In her Afterword for Front Pages Front Lines, Assoc. Prof. Kathy Roberts Forde of the University of Massachusetts at Amherst returns to white southern suffragists’ ‘unholy alliance’ with white supremacy, including through the support of the leading suffragist periodical in the South. She points out that in the early 20th century, the National American Woman Suffrage Association capitulated to southern prejudice, for example, by acknowledging the right of southern chapters to exclude black women from membership.

VIDEO: JINX BROUSSARD ON AFRICAN AMERICAN WOMEN SEEKING THE VOTE

 

 

 

Prof. Jinx Broussard is the Bart R. Swanson Endowed Memorial Professor at Louisiana State University’s Manship School of Mass Communications.

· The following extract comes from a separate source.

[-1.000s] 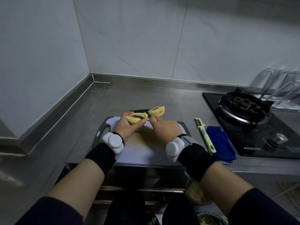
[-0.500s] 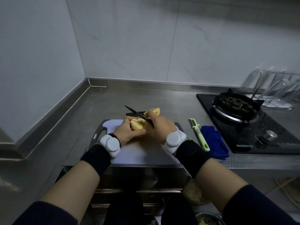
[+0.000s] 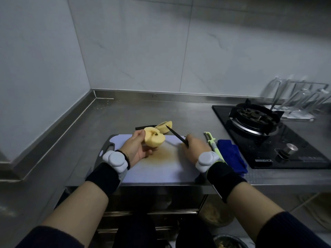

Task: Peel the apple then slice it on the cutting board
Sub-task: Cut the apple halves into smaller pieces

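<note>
The left hand (image 3: 138, 149) curled its fingers (image 3: 139, 135) round a peeled apple half (image 3: 154, 139), held over the cutting board (image 3: 161, 169) by the table's (image 3: 125, 113) front edge. The right hand (image 3: 194, 149) clamped the knife (image 3: 176, 134) just beside it, not touching.

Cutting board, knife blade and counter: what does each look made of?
Cutting board: probably plastic; pale matte, smooth surface with a brownish stain, dark grey moulded handle edge. Knife blade: thin, matte black; coated steel or ceramic, cannot tell which. Counter: looks like brushed stainless steel; grey, dull sheen, folded metal upstand along the wall.
</note>
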Tool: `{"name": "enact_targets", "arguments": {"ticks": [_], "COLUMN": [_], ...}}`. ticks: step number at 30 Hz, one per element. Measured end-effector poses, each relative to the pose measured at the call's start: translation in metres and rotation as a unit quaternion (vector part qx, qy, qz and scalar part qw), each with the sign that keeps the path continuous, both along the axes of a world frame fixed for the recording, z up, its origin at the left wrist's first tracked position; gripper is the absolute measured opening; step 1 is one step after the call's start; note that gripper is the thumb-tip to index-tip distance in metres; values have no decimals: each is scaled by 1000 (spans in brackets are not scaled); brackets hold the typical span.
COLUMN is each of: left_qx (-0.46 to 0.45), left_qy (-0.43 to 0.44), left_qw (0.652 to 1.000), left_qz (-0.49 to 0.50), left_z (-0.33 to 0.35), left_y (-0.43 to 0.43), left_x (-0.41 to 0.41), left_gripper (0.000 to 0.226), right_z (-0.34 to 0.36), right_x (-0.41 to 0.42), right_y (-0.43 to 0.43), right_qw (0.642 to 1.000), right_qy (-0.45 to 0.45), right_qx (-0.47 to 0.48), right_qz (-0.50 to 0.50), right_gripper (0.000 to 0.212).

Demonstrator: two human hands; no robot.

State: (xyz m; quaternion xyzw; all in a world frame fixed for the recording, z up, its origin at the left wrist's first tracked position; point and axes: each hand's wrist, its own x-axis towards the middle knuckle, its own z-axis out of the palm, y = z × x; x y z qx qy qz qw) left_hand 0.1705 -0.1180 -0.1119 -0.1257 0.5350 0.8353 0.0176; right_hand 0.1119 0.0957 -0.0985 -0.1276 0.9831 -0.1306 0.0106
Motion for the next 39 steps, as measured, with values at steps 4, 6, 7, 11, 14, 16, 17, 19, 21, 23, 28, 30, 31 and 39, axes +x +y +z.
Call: {"name": "enact_targets", "arguments": {"ticks": [4,6,7,11,14,16,17,19,21,23,28,30,31,39], "left_qx": [28,16,14,39,86,97,101,101,97,77,41,39,36,41], "left_qy": [2,40,49,37,26,3,-5,-7,11,31,33,38,39,58], "left_qw": [997,995,995,997,995,995,994,994,994,995,998,998,998,995], "left_qz": [-69,-86,-89,-54,-47,-35,-33,-44,-58,-63,-41,-42,-43,-66], "left_z": [-3,-7,-8,-7,-6,-6,-6,-6,-8,-9,-12,-13,-14,-16], "left_y": [3,3,3,5,2,-1,-1,-1,1,2,5,5,5,-1], "left_x": [-2,-4,-4,-2,-3,-4,-5,-5,-6,-6,-6,-7,-7,-9], "left_gripper": [67,94,100,78,52,36,34,37,48,63,26,26,28,28], "right_z": [3,6,7,12,13,14,14,15,12,9,9,8,5,3], "right_x": [5,5,5,6,8,10,12,14,14,14,22,24,25,22], "right_y": [-1,-8,-13,-30,-34,-35,-36,-39,-42,-44,-45,-50,-54,-72], "right_qw": [1000,998,996,990,982,980,981,982,983,986,991,991,990,980], "right_qy": [-10,-21,-25,-17,-33,-37,-39,-34,-22,-11,36,15,-1,-85], "right_qx": [-21,-62,-83,-125,-172,-181,-179,-175,-169,-150,-106,-102,-107,-131], "right_qz": [8,16,27,71,70,66,66,68,68,71,75,80,88,122], "right_gripper": [33,37,36,30,35,36,36,35,32,27,24,25,23,26]}}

With Robin Sundarmoorthyith in Chapter 4 of Front Pages Front Lines, she addresses black women journalists and coverage of black women’s positions on suffrage, looking at both the suffrage activities of black women journalists and the black press coverage of black women’s participation in the movement, which was controversial in black communities across the country.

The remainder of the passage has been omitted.